What the task requires:
Please retype all of the records below word for word, leaving out any pictures.

Extracted data entries:

★ ★ ★ ★

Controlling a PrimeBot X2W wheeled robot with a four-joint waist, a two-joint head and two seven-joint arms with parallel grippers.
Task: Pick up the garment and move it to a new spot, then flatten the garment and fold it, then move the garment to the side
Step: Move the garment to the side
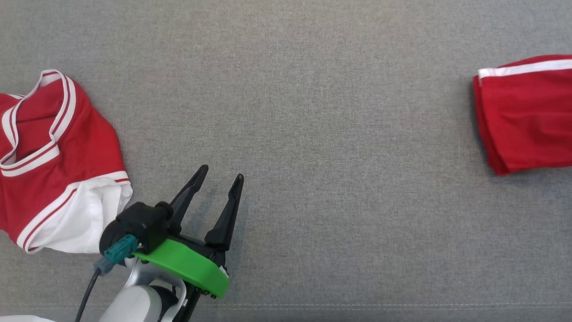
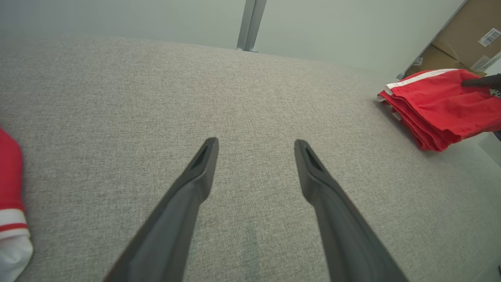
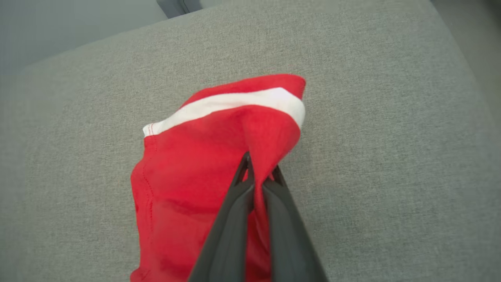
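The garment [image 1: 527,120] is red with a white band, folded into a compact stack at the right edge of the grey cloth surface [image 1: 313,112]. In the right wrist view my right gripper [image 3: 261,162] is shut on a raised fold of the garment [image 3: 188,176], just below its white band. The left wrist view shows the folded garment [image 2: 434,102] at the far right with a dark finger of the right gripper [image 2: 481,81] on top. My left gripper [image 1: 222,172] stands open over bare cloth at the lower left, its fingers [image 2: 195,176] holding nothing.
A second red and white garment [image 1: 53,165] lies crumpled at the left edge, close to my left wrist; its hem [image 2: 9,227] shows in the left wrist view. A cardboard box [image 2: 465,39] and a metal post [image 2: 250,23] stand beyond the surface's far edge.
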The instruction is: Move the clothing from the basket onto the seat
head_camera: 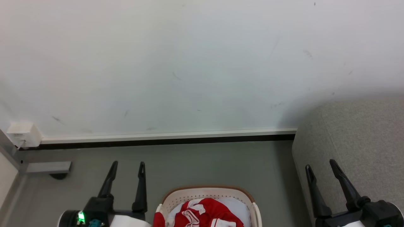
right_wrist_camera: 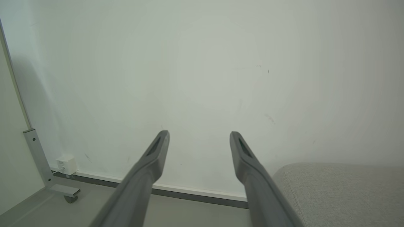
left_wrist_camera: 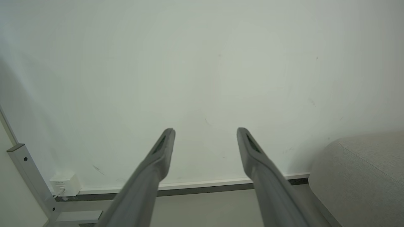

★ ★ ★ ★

Problem solution:
Controlling a PrimeBot X2W wheeled robot with a four-joint waist, a two-joint head and two seven-joint arms with parallel grippers.
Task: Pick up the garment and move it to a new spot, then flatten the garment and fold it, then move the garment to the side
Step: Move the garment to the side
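The garment [image 1: 527,120] is red with a white band, folded into a compact stack at the right edge of the grey cloth surface [image 1: 313,112]. In the right wrist view my right gripper [image 3: 261,162] is shut on a raised fold of the garment [image 3: 188,176], just below its white band. The left wrist view shows the folded garment [image 2: 434,102] at the far right with a dark finger of the right gripper [image 2: 481,81] on top. My left gripper [image 1: 222,172] stands open over bare cloth at the lower left, its fingers [image 2: 195,176] holding nothing.
A second red and white garment [image 1: 53,165] lies crumpled at the left edge, close to my left wrist; its hem [image 2: 9,227] shows in the left wrist view. A cardboard box [image 2: 465,39] and a metal post [image 2: 250,23] stand beyond the surface's far edge.
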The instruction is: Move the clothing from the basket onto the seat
head_camera: 
right_wrist_camera: 
left_wrist_camera: 

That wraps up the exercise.